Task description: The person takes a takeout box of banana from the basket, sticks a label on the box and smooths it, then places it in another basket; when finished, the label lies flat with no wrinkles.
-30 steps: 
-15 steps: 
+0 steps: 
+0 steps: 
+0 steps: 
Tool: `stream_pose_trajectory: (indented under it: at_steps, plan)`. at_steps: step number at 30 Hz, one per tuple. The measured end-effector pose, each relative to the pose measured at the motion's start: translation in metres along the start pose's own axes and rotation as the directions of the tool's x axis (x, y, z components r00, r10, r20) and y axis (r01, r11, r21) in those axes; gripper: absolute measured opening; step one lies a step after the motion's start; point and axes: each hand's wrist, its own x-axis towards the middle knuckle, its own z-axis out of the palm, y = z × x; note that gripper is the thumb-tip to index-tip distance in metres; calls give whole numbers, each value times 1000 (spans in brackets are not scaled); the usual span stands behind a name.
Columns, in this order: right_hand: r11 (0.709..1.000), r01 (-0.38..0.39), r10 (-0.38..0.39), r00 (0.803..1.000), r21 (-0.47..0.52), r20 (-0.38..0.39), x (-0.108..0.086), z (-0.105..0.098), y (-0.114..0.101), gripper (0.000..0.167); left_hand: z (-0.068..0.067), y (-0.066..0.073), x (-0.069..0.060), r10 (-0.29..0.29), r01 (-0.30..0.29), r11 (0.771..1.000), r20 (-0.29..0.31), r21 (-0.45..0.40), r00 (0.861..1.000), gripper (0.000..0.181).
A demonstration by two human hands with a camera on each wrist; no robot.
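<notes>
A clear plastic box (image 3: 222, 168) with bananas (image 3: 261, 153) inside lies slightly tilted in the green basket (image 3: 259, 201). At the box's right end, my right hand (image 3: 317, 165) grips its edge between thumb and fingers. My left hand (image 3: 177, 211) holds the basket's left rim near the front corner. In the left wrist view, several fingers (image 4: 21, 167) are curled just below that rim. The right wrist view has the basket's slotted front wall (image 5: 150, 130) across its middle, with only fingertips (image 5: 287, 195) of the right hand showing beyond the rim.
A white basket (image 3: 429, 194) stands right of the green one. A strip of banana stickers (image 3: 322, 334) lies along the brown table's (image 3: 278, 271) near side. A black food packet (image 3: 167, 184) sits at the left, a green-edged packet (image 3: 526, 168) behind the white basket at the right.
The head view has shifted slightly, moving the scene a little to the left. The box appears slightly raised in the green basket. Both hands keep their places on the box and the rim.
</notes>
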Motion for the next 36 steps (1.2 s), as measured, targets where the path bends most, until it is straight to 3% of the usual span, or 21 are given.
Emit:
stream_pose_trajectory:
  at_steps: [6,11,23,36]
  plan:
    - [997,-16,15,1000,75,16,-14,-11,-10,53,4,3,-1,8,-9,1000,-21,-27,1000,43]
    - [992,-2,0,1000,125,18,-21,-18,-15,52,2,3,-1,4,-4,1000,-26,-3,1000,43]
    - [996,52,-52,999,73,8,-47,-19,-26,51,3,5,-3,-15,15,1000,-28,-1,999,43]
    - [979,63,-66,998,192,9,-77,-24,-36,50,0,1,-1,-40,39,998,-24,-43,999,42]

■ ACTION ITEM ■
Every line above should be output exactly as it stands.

■ RESPONSE BOX ■
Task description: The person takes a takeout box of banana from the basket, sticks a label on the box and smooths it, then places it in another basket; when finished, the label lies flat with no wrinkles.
-30 steps: 
-15 steps: 
+0 steps: 
+0 steps: 
+0 steps: 
Tool: `stream_pose_trajectory: (indented under it: at_steps, plan)`. at_steps: step number at 30 Hz, one per tuple. The measured end-effector pose, each relative to the pose measured at the motion's start: translation in metres along the start pose's own axes and rotation as the directions of the tool's x axis (x, y, z components r00, r10, r20) and y axis (r01, r11, r21) in those axes; gripper: absolute measured opening; step one lies a step after the motion's start; point and axes: each hand's wrist, its own x-axis towards the middle knuckle, its own z-axis out of the palm, y = z × x; note that gripper is the thumb-tip to index-tip distance in metres; calls give whole numbers, each value times 1000 (spans in brackets are not scaled); the usual span stands behind a name.
Columns, in this order: right_hand: r11 (0.709..1.000), r01 (-0.38..0.39), r10 (-0.38..0.39), r00 (0.803..1.000), r21 (-0.47..0.52), r20 (-0.38..0.39), x (-0.108..0.086), z (-0.105..0.098), y (-0.114..0.101), gripper (0.000..0.167); left_hand: z (-0.068..0.067), y (-0.066..0.073), x (-0.069..0.060), r10 (-0.29..0.29), r01 (-0.30..0.29), r11 (0.771..1.000), r20 (-0.29..0.31), r21 (-0.45..0.40), r00 (0.861..1.000), gripper (0.000..0.181).
A demonstration by two human hands with a camera on each wrist; no robot.
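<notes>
A clear plastic box (image 3: 222, 168) with bananas (image 3: 261, 153) inside lies slightly tilted in the green basket (image 3: 259, 201). At the box's right end, my right hand (image 3: 317, 165) grips its edge between thumb and fingers. My left hand (image 3: 177, 211) holds the basket's left rim near the front corner. In the left wrist view, several fingers (image 4: 21, 167) are curled just below that rim. The right wrist view has the basket's slotted front wall (image 5: 150, 130) across its middle, with only fingertips (image 5: 287, 195) of the right hand showing beyond the rim.
A white basket (image 3: 429, 194) stands right of the green one. A strip of banana stickers (image 3: 322, 334) lies along the brown table's (image 3: 278, 271) near side. A black food packet (image 3: 167, 184) sits at the left, a green-edged packet (image 3: 526, 168) behind the white basket at the right.
The head view has shifted slightly, moving the scene a little to the left. The box appears slightly raised in the green basket. Both hands keep their places on the box and the rim.
</notes>
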Motion for the next 36 steps (1.2 s), as measured, targets where the path bends most, until it is straight to 3% of the usual span, or 21 are given.
Emit:
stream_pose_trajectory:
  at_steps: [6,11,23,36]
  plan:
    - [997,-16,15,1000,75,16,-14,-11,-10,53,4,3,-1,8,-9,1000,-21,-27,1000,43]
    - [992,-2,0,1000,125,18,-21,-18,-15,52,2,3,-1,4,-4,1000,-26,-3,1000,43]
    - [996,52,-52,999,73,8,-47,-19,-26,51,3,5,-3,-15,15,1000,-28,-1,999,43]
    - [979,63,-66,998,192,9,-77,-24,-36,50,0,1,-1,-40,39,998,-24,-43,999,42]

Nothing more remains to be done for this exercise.